Treasury Management, Investment and Capital Strategies 2021/22

 

Final Decision-Maker

Council

Lead Head of Service

Ellie Dunnet – Head of Finance

Lead Officer and Report Author

John Owen – Finance Manager

Classification

Public

Wards affected

All

 

Executive Summary

 

This report sets out the draft Treasury Management Strategy, Investment Strategy and Capital Strategy for 2021/22 for consideration by the Audit, Governance & Standards Committee and recommendation to Council for adoption.  The strategies are attached as Appendices A-C to this report. 

 

Purpose of Report

 

This report requires discussion from the Committee.

 

 

This report makes the following recommendations to this Committee:

1.   That the Treasury Management Strategy for 2021/22 attached as Appendix A to this report is agreed and recommended to Council for adoption, along with increased counterparty limits,  subject to any amendments arising from consideration of the Capital Programme by Policy and Resources Committee at its meeting on 20th January 2021.

2.   That the Investment Strategy for 2021/22 attached as Appendix B to this report is agreed and recommended to Council for adoption.

3.   That the Capital Strategy for 2021/22 attached as Appendix C to this report is agreed and recommended to Council for adoption.

 

 

 

Timetable

Meeting

Date

Audit, Governance & Standards Committee

 

18th January 2021

 

Policy & Resources Committee

20th January 2021

Council

24th February 2021



Treasury Management, Investment and Capital Strategies 2021/22

 

1.       CROSS-CUTTING ISSUES AND IMPLICATIONS

 

 

Issue

Implications

Sign-off

Impact on Corporate Priorities

The Treasury Management function ensures the safeguarding of Council finances and the liquidity of funds when liabilities become due to support the Strategic Plan objectives.

 

Head of Finance

Cross Cutting Objectives

The report recommendations support the achievements of the cross cutting objectives embedded within the Strategic Plan.

 

Head of Finance

Risk Management

Covered in Section 5 of this report.

 

Head of Finance

Financial

This report relates to the financial activities of the Council in respect of Treasury Management and specific financial implications are therefore detailed within the body of the report.

 

Section 151 Officer & Finance Team

Staffing

None.

 

Head of Finance

Legal

The legal implications are detailed within the body of the report which is compliant with statutory and legal regulations such as the CIPFA Code of Practice on Treasury Management in Local Authorities.

 

Principal Solicitor (Corporate Governance), MKLS

Privacy and Data Protection

None.

Policy and Information Team

Equalities

The recommendations do not propose a change in service delivery therefore will not require an Equalities Impact Assessment (EIA).

Equalities and Corporate Policy Officer

 

Public Health

 

The recommendations will not negatively impact on population health or that of individuals.

Public Health Officer

Crime and Disorder

None.

Head of Finance

 

Procurement

None.

Head of Finance

 

 

 

2.   INTRODUCTION AND BACKGROUND

 

2.1     The Council is required to operate a balanced budget, which broadly means that cash raised during the year must meet cash expenditure.
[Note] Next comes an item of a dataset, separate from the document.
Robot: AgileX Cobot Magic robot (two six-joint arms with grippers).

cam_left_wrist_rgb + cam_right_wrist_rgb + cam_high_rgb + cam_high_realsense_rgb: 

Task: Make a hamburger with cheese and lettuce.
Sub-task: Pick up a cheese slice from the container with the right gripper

The Treasury Management Strategy assists the Council in achieving this objective while maintaining value for money.

 

2.2     The first function of the Council’s Treasury Management operation is to ensure that this cash flow is adequately planned, with cash being available when it is needed. Surplus monies are invested in low risk counterparties or instruments commensurate with the Council’s low risk appetite, providing adequate liquidity initially before considering investment return.

 

2.3     The second function of the Treasury Management operation is the funding of the Council’s capital plans. The capital plans provide a guide to the borrowing need of the Council, so this means longer term cash flow planning to ensure that the Council can meet its capital spending obligations. The management of longer-term cash may involve arranging long or short-term loans or using longer term cash flow surpluses. On occasion, any debt previously drawn may be restructured to meet Council risk or cost objectives.

 

2.4     The council has adopted the Treasury Management in Public Services: Code of Practice 2011 Edition (‘the Code’) issued by the Chartered Institute of Public Finance and Accountancy (CIPFA).

2.5     CIPFA defines Treasury Management as:

 

“The management of the local authority’s investments and cash flows, its banking, money market and capital market transactions; the effective control of the risks associated with those activities; and the pursuit of optimum performance consistent with those risks.”

2.6     The current 2020/21 Treasury Management Strategy (TMS) was reviewed by this Committee and agreed by Council in February 2020.  The current Strategy is primarily to:

 

·         Utilise cash balances rather than loan debt to finance the capital programme in the short term, due to low investment returns and high counterparty risk in the current economic climate; and

·         Further diversify its portfolio, as far as is operationally feasible, ensuring that a combination of secured and unsecured investments is considered.  Greater use of local authority investments will be used where the borrowers offer a high level of security.

2.7     A mid-year monitoring report was considered by this Committee at its November 2020 meeting. Essentially the Council is taking a similar stance with its Strategy for 2021/22, however as cash balances will be fully utilised by the end of 2020/21, the Council will be looking to its borrowing options, which will include long term as well as short term.  This will spread the risk of refinancing and to lock the Council into a low long-term rate especially when rates are so low.

2.8     The Treasury Management Strategy for 2021/22 is set out at Appendix A to this report. It is consistent with the requirements of the CIPFA and MHCLG and has been developed in line with currently approved spending and financing proposals.

2.9     CIPFA revised the 2011 edition of the Code in 2017, which ensures that local authorities also take into account the risks involved with non-treasury investments.  CIPFA have therefore recommended that authorities development an Investment Strategy – Appendix B and a Capital Strategy - Appendix C which set out the Council’s risk appetite and specific policies and arrangements for non-treasury investments. 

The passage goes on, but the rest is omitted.